A2K, Inc. v. Fluor Corp. (N.D. Tex. Jan. 27, 2026): A2K, a longtime subcontractor to Fluor Corporation, sued Fluor and B&H Claims Service alleging they conspired to exclude A2K from FEMA’s disaster recovery contracting market and monopolize FEMA’s “East Zone” disaster relief work in violation of, among others, the Sherman Act. The complaint claims that after FEMA renewed only Fluor’s prime contract for the Hermit’s Peak/Calf Canyon Fire recovery, Fluor solicited A2K to recruit and onboard dozens of qualified Technical Assistance Contractors but then, in coordination with B&H, secretly reassigned those workers to B&H and other subcontractors using false claims that A2K was no longer approved to deploy staff. A2K alleges Fluor then barred it from future FEMA projects, effectively ending its 17-year relationship with Fluor and depriving it of its only source of revenue.
Weskan Grain LLC v. Kan. & Okla. R.R. (D. Kan. Jan. 27, 2026): Grain farmers and shippers in western Kansas and eastern Colorado sued Kansas & Oklahoma Railroad (“K&O”) and Union Pacific Railroad (“UP”) alleging a secret agreement to block competition and maintain monopoly control over westbound grain shipments in violation of the Sherman Act and state antitrust laws. The complaint asserts that after Colorado Pacific Railroad (“CXR”) restored the “Towner Line” in 2019 to provide a direct western route, UP and K&O amended their 1997 lease without federal approval to impose an excessive “interchange fee” of over $500 per railcar on any freight moving between UP’s leased track and the Towner Line—making the new route economically impossible to use. Plaintiffs claim the fee effectively eliminated competition, forced all grain traffic onto UP and K&O lines, and depressed grain prices for farmers by increasing shipping costs. The alleged “paper barrier” has blocked all westbound rail traffic for six years, cutting CXR’s revenues and inflating Weskan Grain’s transport costs.
United States v. Columbus McKinnon Corp. (D.D.C. Jan. 29, 2026): The United States sued to block Columbus McKinnon Corporation’s (“CMCO”) $2.7 billion acquisition of Kito Crosby Limited from KKR, alleging the deal would substantially lessen competition in violation of Section 7 of the Clayton Act. The complaint contends that CMCO and Kito Crosby are the two largest U.S. suppliers of electric chain hoists and two of the three largest suppliers of overhead lifting chain, with combined market shares exceeding 70 percent and 60 percent respectively. According to the Department of Justice, the merger would eliminate head-to-head competition that has led to lower prices, better quality, and innovation, leaving customers with fewer options in highly concentrated markets critical to manufacturing, construction, and logistics. The DOJ alleges new entry is unlikely because production requires substantial investment, strict safety standards, and strong brand reputation, making competitive harm durable.

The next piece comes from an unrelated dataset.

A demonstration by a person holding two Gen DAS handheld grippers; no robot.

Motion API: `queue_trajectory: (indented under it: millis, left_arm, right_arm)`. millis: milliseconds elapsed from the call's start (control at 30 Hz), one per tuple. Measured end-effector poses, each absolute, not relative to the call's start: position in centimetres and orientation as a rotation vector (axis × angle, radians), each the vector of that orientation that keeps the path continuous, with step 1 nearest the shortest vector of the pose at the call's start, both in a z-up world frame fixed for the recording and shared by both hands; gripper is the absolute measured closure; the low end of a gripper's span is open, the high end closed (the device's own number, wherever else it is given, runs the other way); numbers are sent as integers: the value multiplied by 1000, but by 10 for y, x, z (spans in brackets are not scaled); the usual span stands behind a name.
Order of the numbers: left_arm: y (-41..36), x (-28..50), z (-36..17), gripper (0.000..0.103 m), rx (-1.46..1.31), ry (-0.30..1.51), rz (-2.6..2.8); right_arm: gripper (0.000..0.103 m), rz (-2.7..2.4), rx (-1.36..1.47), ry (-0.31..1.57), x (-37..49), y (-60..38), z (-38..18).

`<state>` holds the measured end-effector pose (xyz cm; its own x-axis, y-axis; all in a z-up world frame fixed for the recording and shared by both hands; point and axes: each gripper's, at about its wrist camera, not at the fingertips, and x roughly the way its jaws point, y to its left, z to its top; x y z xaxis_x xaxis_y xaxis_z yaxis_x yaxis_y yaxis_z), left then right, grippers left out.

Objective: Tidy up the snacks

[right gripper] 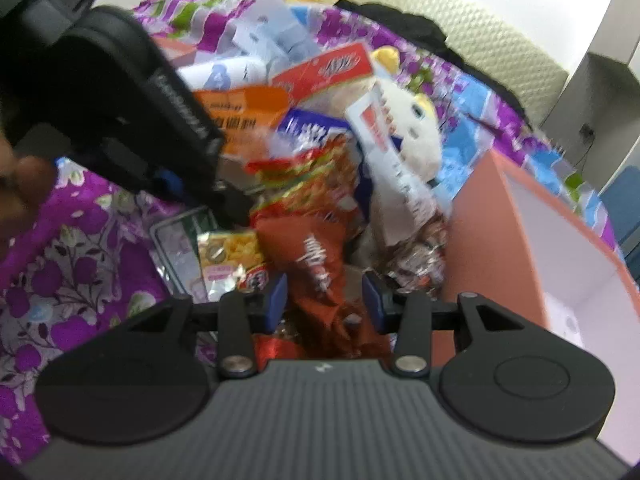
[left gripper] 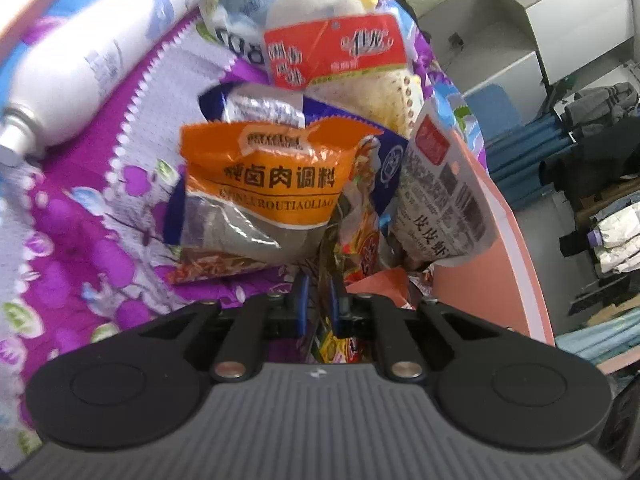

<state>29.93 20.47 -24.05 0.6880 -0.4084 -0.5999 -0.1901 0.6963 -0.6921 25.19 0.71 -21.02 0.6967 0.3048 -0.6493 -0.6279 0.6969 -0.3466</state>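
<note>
Pinching a crinkly yellow-red snack packet [left gripper: 340, 346], our left gripper [left gripper: 319, 300] has its blue pads nearly together on the wrapper. Our right gripper [right gripper: 325, 294] sits half-apart around a dark red foil snack bag [right gripper: 318, 264], probably gripping it, though blur hides contact. That bag runs 6-to-12 from the tool; the salmon-pink open box [right gripper: 532, 240] lies at 2 o'clock, nearer our right hand.

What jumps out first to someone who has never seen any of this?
A jumbled heap of shiny snack packets on a purple flowered cloth, topped by an orange seasoning packet with bold black lettering. Behind it lies a white plush toy, and a large white bottle lies at the left. A salmon-pink open box stands at the right edge of the heap.
</note>
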Motion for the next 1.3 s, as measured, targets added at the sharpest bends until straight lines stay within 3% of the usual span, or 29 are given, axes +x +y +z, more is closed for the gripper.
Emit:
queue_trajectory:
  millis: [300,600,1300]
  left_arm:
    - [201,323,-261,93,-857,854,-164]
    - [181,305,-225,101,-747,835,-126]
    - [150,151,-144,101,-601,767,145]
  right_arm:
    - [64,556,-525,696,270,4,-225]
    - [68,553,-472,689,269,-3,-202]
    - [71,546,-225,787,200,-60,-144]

The follow-on cases that were filed are:
Ala. State Med. Ass'n v. Multiplan, Inc. (N.D. Ill. Jan. 23, 2026) (alleging price-fixing conspiracy amount health insurers and third-party administrators like in In re Multiplan Health Ins. Provider Litig. (N.D. Ill.))
Ariz. Med. Ass'n v. Multiplan, Inc. (N.D. Ill. Jan. 23, 2026) (same)
Colo. Med. Soc'y v. Multiplan, Inc. (N.D. Ill. Jan. 23, 2026) (same)
La. State Med. Soc'y v. Multiplan, Inc. (N.D. Ill. Jan. 23, 2026) (same)
CEP Am., LCC v. Multiplan, Inc. (N.D. Ill. Jan. 23, 2026) (same)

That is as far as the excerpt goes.